Die Aufstrebenden – Aufstieg spühlt Fans in die Stadien
Der 1.FC Heidenheim konnte seit dem Aufstieg in die dritte Liga beständig mehr Zuschauer ins Stadion locken: Im ersten Jahr (Saison 09/10) konnte der FCH durchschnittlich 5.200 Fans begrüßen, eine Saison später waren es schon 5.997. In der abgelaufenen Spielzeit stieg der Zuschauerszuspruch noch einmal an – insgesamt 128.100 Fans besuchten die Spiele, das ergibt einen Durchschnitt von 6.742. Einmal war die Voith-Arena mit 10.000 Zuschauern ausverkauft – nämlich beim Derby gegen den VfR Aalen, welches man mit 3:1 gewinnen konnte. Lohnenswert war ein Besuch im Stadion allemal – der FCH belegt Rang 1 in der Heimtabelle: Die Fans konnten allein 12 Siege ihres Teams bejubeln, demgegenüber stehen fünf Unentschieden und nur zwei Niederlagen. Die Leistung der Mannschaft konnte also allem Anschein nach die Massen mobilisieren. Bleibt abzuwarten, ob es Heidenheim auch in der kommenden Saison gelingen wird, den Zuschauerschnitt noch weiter zu verbessern.

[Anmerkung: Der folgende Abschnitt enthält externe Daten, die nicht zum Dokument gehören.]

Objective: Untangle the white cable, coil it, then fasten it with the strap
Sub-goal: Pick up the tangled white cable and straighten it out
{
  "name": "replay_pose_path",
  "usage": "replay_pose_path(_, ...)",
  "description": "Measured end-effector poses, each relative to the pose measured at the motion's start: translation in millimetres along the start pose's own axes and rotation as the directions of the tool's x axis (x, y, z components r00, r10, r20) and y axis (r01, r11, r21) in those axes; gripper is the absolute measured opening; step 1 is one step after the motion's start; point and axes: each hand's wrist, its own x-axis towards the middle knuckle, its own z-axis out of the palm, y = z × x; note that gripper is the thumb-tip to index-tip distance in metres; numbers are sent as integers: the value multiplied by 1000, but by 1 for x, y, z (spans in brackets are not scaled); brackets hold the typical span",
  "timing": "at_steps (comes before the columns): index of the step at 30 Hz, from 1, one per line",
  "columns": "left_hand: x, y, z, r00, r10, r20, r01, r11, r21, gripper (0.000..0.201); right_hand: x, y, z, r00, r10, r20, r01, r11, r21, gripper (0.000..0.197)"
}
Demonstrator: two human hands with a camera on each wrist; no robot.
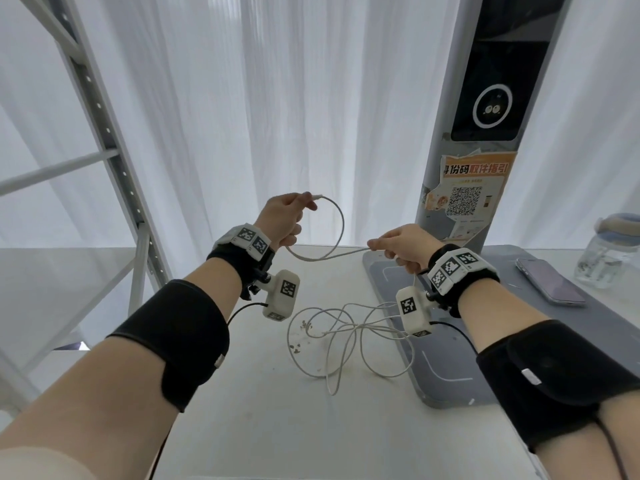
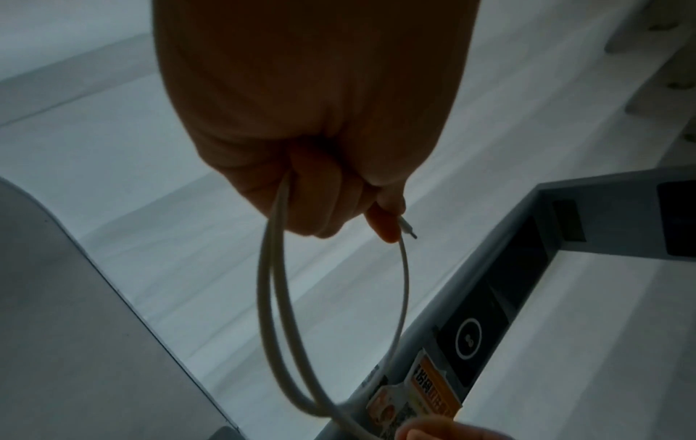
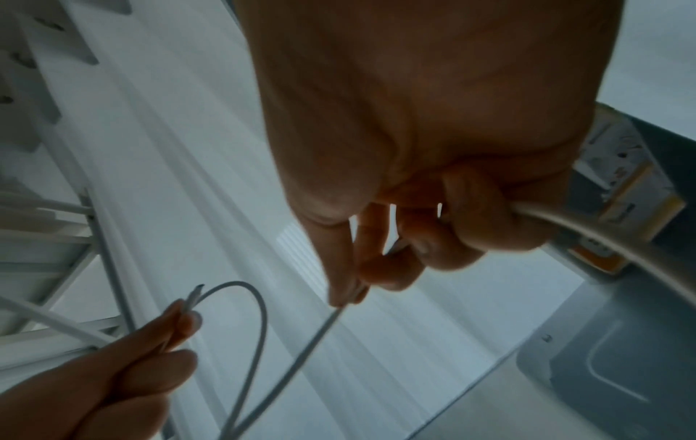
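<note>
One loop is formed so far: your left hand [image 1: 282, 220] holds it up, thumb and forefinger pinching the connector end of the white cable [image 1: 341, 233], other fingers curled round the strand below. From there the cable runs right, approx level, to your right hand [image 1: 403, 249], fingers [image 3: 341, 285] pinching it, w/ the rest passing thru the fist. The remainder hangs below the right hand into a loose tangle on the counter [image 1: 242, 393]. I'd feed slack leftward. No strap visible.

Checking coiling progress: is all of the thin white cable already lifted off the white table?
No: a loose tangle of the thin white cable lies on the white table.
</note>
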Motion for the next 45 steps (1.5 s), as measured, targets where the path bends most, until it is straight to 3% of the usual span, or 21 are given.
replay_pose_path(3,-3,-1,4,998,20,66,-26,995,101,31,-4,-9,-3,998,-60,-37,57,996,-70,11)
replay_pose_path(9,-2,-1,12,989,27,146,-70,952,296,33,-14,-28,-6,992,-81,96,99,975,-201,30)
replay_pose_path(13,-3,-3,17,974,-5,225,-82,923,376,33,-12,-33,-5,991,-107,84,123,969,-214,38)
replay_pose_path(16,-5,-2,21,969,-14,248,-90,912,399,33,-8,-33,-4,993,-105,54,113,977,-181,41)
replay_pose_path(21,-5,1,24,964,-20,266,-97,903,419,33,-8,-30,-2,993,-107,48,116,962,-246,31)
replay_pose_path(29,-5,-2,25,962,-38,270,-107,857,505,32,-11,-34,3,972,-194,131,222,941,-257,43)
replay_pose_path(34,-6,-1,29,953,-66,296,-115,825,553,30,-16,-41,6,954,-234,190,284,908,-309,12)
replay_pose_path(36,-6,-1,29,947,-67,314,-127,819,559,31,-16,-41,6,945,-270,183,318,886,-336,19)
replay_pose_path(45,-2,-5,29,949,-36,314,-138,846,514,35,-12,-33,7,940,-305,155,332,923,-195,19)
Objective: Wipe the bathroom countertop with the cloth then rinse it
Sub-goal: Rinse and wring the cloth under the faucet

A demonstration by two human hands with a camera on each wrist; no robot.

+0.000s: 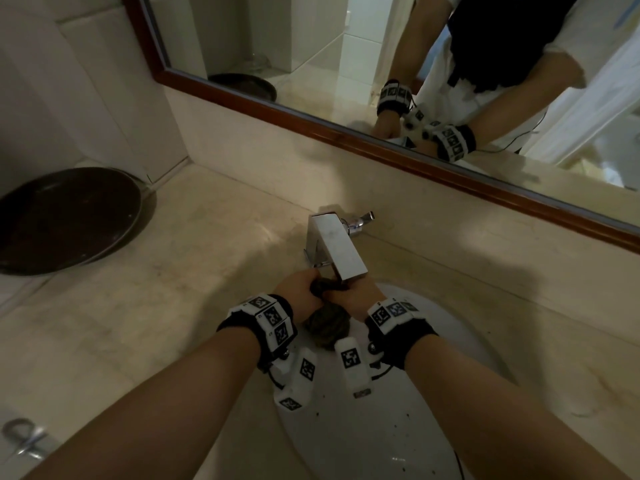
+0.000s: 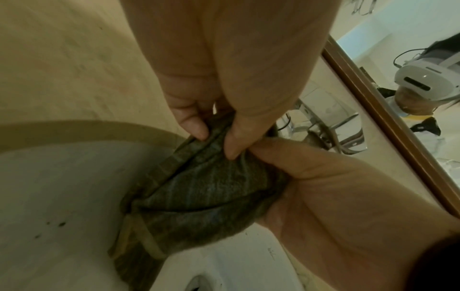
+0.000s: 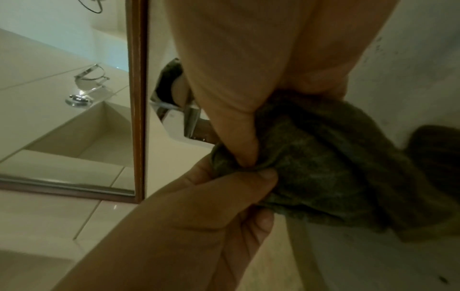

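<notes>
A dark grey-green cloth (image 1: 326, 328) is bunched between both hands, just under the spout of the square chrome faucet (image 1: 337, 244) and over the white sink (image 1: 436, 344). My left hand (image 1: 308, 284) pinches its upper left end. My right hand (image 1: 349, 293) grips the end beside it. In the left wrist view, the left hand (image 2: 216, 141) pinches folds of the cloth (image 2: 206, 195) while the right hand (image 2: 323, 187) wraps it from the side. The right wrist view has the right hand (image 3: 248, 153) and the left hand (image 3: 211, 200) both curled into the cloth (image 3: 323, 169). I cannot tell whether water runs.
Beige marble countertop (image 1: 166, 271) surrounds the sink. A dark round tray (image 1: 65, 220) lies on it at the far left. A wood-framed mirror (image 1: 311, 46) runs along the back wall. Dark specks dot the sink bowl. A chrome fitting (image 1: 24, 438) shows at the lower left.
</notes>
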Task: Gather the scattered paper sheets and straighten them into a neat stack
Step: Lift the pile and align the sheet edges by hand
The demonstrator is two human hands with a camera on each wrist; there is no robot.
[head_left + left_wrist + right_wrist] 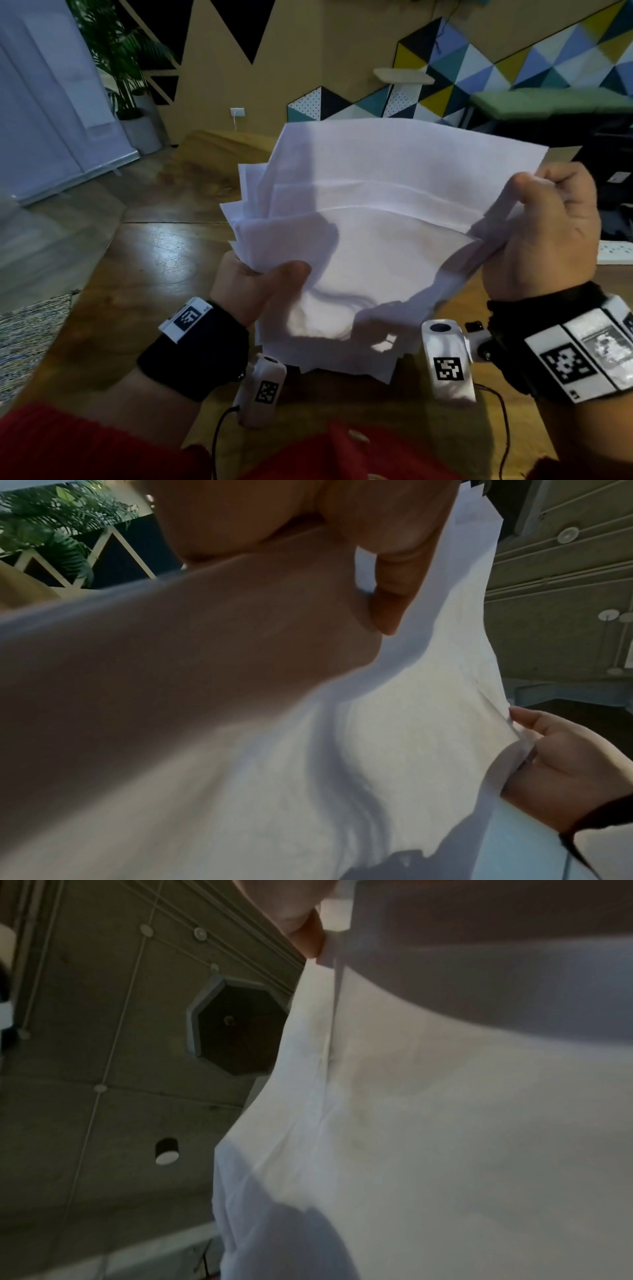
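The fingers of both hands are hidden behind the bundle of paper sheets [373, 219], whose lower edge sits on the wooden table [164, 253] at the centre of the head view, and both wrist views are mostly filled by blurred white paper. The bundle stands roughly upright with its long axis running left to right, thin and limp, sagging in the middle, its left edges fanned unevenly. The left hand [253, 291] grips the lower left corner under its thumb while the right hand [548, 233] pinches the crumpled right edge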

Dies wird mit Sicherheit für die Aufsteiger in die zweite Fußballbundesliga der Fall sein. Wir beginnen mit dem VfR Aalen, der im Schnitt 4.357 Besucher (82.797 gesamt) begrüßen konnte. Die gezeigten Leistungen und die Euphorie sorgten für etwa 600 Menschen mehr pro Spiel im Stadion als in der Vorsaison (3.682). Die Partie gegen Kickers Offenbach verfolgten 10.021 Zuschauer – der Bestwert.
Der Bestwert für den Drittligameister SV Sandhausen wurde beim Spiel gegen den 1.FC Saarbrücken erreicht – 5.340 Fans sahen das 1:1. Insgesamt kam der SVS auf 49.780 Fans, das macht 2.620 pro Spiel – eine Steigerung von circa 500 im Vergleich zur Saison 10/11 (2.190).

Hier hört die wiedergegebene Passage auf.